This application supports an article on my blog where I present a use case appropiate for SparkR.

This problem that I am trying to solve is that of predicting the number of views Stack Overflow questions have based on a few attributes.

I use the Cubist package to build a model based on the training_data.csv.

The model can be built by running the build-model.R script.

After building the model the are two options for making the predictions:

Using Vanilla R for Making Predictions

This is the simple but excruciating slow method. It will take hours to run it.

  • Unzip the incomplete_data.csv.zip.
  • Run the predictions-with-r-alone.R.
  • After a few hours you'll get a dataframe with predictions.

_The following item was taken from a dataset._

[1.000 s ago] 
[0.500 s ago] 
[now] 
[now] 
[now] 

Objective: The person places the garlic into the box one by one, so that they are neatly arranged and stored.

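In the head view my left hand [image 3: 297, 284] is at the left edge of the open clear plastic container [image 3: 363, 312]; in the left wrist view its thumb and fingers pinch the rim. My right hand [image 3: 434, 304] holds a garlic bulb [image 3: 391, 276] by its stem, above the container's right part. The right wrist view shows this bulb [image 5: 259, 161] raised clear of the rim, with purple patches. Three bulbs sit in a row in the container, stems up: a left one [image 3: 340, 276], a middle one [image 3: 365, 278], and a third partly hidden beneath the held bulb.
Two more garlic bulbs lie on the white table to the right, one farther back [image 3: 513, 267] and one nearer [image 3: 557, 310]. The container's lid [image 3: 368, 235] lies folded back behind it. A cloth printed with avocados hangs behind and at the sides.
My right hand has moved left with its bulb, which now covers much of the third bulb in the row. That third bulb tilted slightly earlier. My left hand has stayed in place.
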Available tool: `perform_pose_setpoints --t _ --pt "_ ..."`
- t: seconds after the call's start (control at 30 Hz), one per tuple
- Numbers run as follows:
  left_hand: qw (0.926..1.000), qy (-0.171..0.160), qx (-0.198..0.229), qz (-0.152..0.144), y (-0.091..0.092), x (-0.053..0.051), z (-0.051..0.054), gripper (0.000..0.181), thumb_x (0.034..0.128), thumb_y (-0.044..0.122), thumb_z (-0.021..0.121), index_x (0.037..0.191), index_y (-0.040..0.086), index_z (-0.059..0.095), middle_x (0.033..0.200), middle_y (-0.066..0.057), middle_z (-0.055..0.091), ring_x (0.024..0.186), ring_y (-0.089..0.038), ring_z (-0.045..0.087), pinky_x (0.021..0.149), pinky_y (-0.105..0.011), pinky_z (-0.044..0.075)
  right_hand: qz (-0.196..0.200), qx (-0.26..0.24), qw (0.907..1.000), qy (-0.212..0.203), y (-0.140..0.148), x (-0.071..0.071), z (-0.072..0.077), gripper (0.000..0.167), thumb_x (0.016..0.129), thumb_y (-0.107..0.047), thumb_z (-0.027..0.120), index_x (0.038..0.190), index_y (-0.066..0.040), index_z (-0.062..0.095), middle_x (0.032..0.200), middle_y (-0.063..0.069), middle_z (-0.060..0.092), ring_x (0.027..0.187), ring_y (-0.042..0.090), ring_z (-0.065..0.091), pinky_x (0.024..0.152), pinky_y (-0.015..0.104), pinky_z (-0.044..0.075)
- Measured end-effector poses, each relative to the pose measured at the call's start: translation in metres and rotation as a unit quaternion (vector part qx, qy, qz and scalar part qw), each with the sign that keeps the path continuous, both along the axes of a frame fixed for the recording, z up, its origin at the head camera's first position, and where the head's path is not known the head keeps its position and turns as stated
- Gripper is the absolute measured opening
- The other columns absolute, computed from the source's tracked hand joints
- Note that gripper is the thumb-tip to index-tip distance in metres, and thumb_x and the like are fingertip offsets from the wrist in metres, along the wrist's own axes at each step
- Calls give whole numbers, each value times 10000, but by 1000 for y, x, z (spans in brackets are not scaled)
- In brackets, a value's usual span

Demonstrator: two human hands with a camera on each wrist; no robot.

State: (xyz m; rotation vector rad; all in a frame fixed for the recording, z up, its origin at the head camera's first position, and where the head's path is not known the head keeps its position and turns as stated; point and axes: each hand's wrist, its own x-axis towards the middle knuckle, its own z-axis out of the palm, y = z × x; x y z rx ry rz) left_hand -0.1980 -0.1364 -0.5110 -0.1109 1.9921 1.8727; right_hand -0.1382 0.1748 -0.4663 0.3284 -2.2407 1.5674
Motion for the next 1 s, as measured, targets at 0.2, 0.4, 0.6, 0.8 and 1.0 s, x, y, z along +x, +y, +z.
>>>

You can shorten the time by selecting a subset of the input data with something like incomplete_data <- read_csv("incomplete_data.csv") %>% data.frame() %>% top_n(100).

The purpose of making these predictions is to show how slow it runs :)

Using SparkR for Making Predictions

This is the slightly more involved but much faster method. This will take less than an hour on the appropriately sized cluster. This is what you are here for. The guide expects that you use an AWS account and that you're willing to spend around 3$ on and all. I also assume that you know your way around AWS, if you have problems following these guidelines, you are welcome to contact me.

  • Log into the AWS Console and head over to EMR and click on Create cluster and use advanced settings.
  • Your new cluster needs to have the following characteristics:
    • Select release 5.5.0 and Spark.
    • For software configuration use [{"classification":"capacity-scheduler","properties":{"yarn.scheduler.capacity.resource-calculator":"org.apache.hadoop.yarn.util.resource.DominantResourceCalculator"}},{"classification":"spark","properties":{"maximizeResourceAllocation":"true"}}].
    • For hardware use as Master 1 c4.2xlarge on Spot market and bid something like 0.3$. For Core use 4 c4.2xlarge, also on the Spot market.
    • For bootstrap actions you will need two things:
      • This bootstrap to install RStudio Server.
      • This bootstrap to install mlr, Cubist and dplyr packages.
    • Select an EC2 key pair that you have access to. You need this to access your cluster via SSH.
  • Copy the contents of incomplete_data.csv.zip to a bucket you own, like s3://your-bucket/incomplete-data.csv
  • Modify the predictions-with-sparkr.R so that this line sdf <- read.df("hdfs:///tmp/incomplete_data.csv", "csv", header = "true", inferSchema = "true") %>% repartition(31) will be something like sdf <- read.df("s3://your-bucket/incomplete-data.csv", "csv", header = "true", inferSchema = "true") %>%repartition(31)
  • After your cluster starts, scp the cubist.model file to the /tmp folder of all the Core instances in the cluster.
  • The RStudio server will be accessible on the Master instance according to the guidelines in the first bootstrap.
  • Create an R script on the server and add the content of predictions-with-sparkr.R.
  • Run the script, it shouldn't take more than an hour to complete.
  • Kill the cluster, it spends money.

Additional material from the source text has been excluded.